For this reason, I can really bond with these kids (I call them "kids" but I realize they are actually young adults - but I think of us all as "kids" so I use the word loosely. In this photo I am transforming a senior CanTeen member, Sean, into Seana for the Marty Casey concert). There is a camaraderie between cancer survivors... it's a private club... and you have to have had cancer to get in. I've had co-counsellors at Ooch who have had "cancer envy" because they can't get into this club. CanTeen is a little different because there are siblings there as well. Frankly I wish my own siblings had more support when I was sick. I know it was hard on them - in some ways I think MY cancer affected them worse than it affected me. I got all of the attention... they were left at home alone while our mom took me to Toronto every month for chemo. They just wanted life to get back to normal. It was a really tough time for our family. It would have been great if they had some support. Maybe we'd all be a lot closer now. In this aspect, cancer IS contagious. My whole family had cancer but I was the only one who got flowers and was excused from school.

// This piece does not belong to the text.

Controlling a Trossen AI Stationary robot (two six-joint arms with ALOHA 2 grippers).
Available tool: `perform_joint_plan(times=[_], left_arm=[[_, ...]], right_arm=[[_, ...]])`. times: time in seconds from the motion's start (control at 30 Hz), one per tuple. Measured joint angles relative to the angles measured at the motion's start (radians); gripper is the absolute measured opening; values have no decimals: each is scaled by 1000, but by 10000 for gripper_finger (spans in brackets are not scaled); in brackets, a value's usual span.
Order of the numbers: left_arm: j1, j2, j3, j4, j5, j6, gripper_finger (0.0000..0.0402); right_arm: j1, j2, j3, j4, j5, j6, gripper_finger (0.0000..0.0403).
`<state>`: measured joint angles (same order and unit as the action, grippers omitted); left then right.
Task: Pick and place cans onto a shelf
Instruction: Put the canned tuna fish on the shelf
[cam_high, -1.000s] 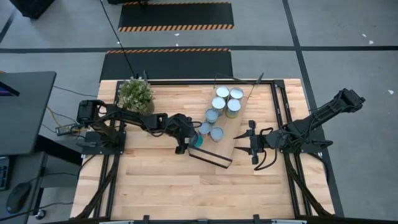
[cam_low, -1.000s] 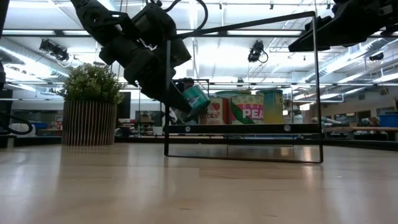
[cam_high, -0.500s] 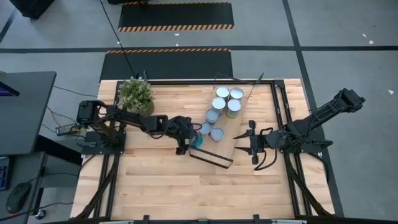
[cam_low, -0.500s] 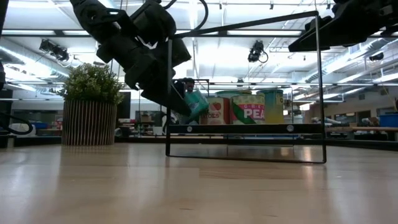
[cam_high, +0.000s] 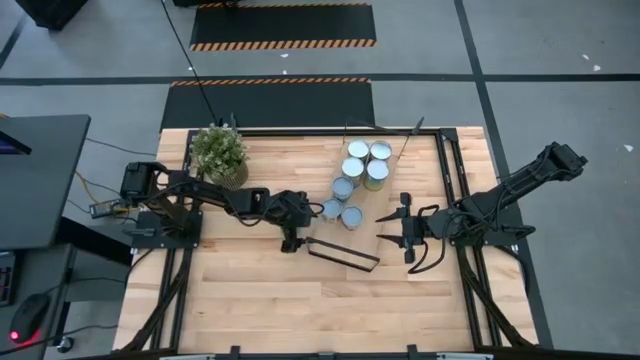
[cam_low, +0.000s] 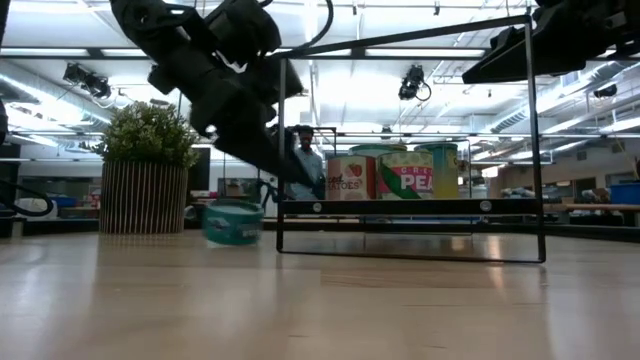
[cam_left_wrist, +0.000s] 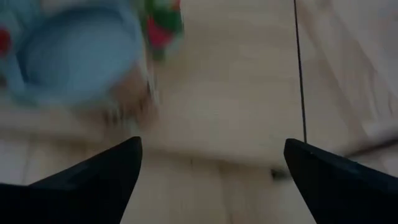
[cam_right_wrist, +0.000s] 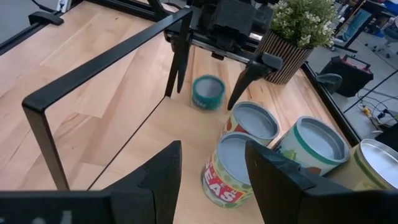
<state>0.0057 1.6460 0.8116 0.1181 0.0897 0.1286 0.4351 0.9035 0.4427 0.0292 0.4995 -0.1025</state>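
Seen from above, the left hand sat near the middle of the worktop, pointing toward 3 o'clock at the near end of the shelf. Its fingers stood wide apart and gripped nothing. The teal can rested on the worktop itself, not on the shelf. In the low view it stood just outside the shelf's black end frame and below the left hand, clear of both fingers. In the right wrist view it appeared between the spread fingers; whether it stood fully upright could not be told. The other cans stood clustered on the shelf board, at about 1 o'clock from the worktop centre, tops up, several touching or just beside each other. The right hand hung at about 3 o'clock from the centre, facing 9 o'clock toward the shelf's long side. Its fingers were apart with nothing between them. The plant stood at about 10 o'clock, well apart from the shelf.
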Motion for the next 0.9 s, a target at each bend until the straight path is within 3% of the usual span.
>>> perform_joint_plan(times=[0.4, 0.53, 0.67, 0.9], left_arm=[[9, -116, 0, -277, -47, -53, 398], [0, -147, 0, -431, -129, -158, 398], [-30, -135, -1, -505, -160, -293, 398], [-121, -135, -1, -565, -246, -301, 398]], right_arm=[[0, 0, 0, -2, 0, 4, 185], [1, 0, 0, 0, -1, 4, 185], [1, 0, 0, 1, -2, 4, 185], [1, 1, 0, -1, -4, 4, 185]])
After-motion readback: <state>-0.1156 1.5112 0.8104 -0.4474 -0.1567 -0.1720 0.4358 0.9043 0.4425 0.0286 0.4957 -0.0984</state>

As an adult, I can clearly understand what these "kids" are going through. I can understand what the families are coping with. I realize that things aren't always what they seem. Behind closed doors, people fall apart, they say terrible things they don't mean, they find ways to cope which might not be healthy and they feel helpless. Then when the chemo is finished and life is supposed to return to "normal", there is residual guilt, possible addiction and often unresolved resentment. This is why there's CanTeen... and this is why I am so passionate about it.

Needless to say, I had an amazing week at camp. I was in my element. I was reminded just exactly why I survived. This is what I was born to do. I'm a camp junkie. The week was jam packed with activities and games. I met some amazing people - both staff and campers - who will surely become lifelong friends. Oh and I got to meet Marty Casey - the runner up for INXS Rock Star who came to camp and ran a song writing workshop with some of the kids! He was such a nice guy. Most importantly, I know that by being there, I was a mentor to at least one or two campers who needed a little hope... and that's exactly what this is all about.

Unfortunately I injured myself on day three. I was doing a synchronized swimming routine and I thought the pool was deeper than it was... and I jumped in really hard. I got a hairline fracture and contusion of the calcaneous. Ouch. I didn't let that stop me though and I hobbled along for the rest of the week. It could have been much worse! It is going to be about 6 weeks before I can walk properly. If kids can go to camp while on active chemo - I'm not going to let a little fracture stop me! What would my Ooch friends say?

"You only fail if you fail to try"... a motto I live by every single day.